Pull every line holding the string "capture" from the records below.

Collection entries
%%

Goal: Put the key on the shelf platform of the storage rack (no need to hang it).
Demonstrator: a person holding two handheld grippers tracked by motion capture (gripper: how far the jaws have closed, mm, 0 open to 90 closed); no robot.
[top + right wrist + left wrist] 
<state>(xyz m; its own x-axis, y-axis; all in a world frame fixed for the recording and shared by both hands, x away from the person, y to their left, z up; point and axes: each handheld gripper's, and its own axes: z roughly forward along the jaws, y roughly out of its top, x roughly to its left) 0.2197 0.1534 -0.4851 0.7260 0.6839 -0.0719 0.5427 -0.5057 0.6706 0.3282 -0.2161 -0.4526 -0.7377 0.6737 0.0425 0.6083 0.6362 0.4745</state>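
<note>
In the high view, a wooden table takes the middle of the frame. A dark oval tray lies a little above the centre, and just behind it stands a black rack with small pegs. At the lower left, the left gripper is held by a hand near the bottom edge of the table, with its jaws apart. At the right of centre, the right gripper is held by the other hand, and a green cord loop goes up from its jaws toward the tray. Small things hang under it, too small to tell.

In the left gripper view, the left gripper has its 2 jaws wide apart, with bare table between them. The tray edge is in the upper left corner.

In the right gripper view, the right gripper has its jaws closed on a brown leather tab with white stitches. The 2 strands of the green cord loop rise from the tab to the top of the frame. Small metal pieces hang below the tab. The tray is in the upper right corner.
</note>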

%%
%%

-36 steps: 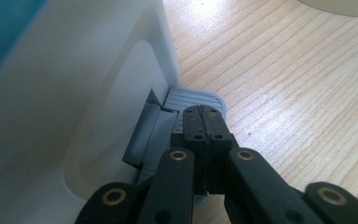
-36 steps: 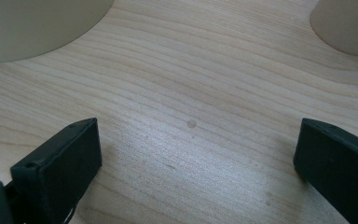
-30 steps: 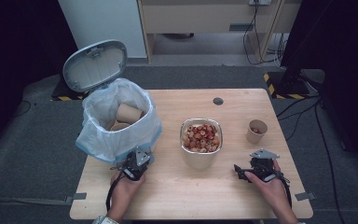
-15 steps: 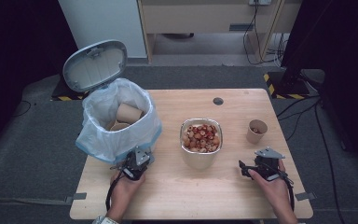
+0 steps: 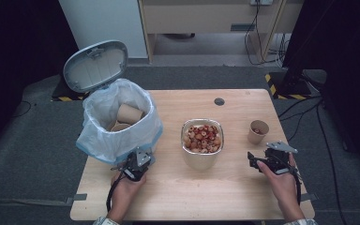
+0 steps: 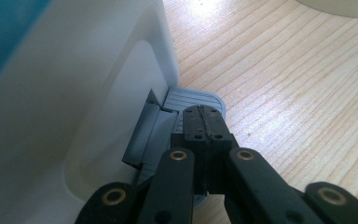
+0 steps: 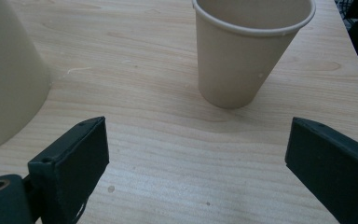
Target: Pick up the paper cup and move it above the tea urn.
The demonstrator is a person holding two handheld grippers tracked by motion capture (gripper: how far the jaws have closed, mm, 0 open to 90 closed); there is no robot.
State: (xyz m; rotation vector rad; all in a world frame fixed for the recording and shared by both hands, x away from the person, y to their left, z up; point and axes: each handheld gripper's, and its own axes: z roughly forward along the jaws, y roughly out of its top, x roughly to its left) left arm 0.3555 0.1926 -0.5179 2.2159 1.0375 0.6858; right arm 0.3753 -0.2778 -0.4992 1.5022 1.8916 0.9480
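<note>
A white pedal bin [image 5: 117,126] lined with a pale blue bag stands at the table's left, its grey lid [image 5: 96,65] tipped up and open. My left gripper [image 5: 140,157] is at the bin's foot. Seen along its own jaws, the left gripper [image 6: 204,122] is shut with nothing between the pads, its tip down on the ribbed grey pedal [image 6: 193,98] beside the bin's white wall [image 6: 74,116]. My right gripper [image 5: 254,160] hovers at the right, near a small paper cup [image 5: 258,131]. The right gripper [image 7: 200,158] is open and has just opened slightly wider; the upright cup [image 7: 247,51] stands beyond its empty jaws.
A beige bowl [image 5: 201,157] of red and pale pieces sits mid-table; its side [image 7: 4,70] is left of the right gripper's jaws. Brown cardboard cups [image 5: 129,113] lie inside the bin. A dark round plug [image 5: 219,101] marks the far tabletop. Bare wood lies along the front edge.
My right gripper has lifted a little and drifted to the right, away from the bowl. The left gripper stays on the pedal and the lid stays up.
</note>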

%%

- [Result]
Demonstrator: a person holding two handheld grippers tracked by motion capture (gripper: how far the jaws have closed, mm, 0 open to 90 closed); no robot.
The demonstrator is a person holding two handheld grippers tracked by motion capture (gripper: how far the jaws have closed, mm, 0 open to 90 closed); there is no robot.

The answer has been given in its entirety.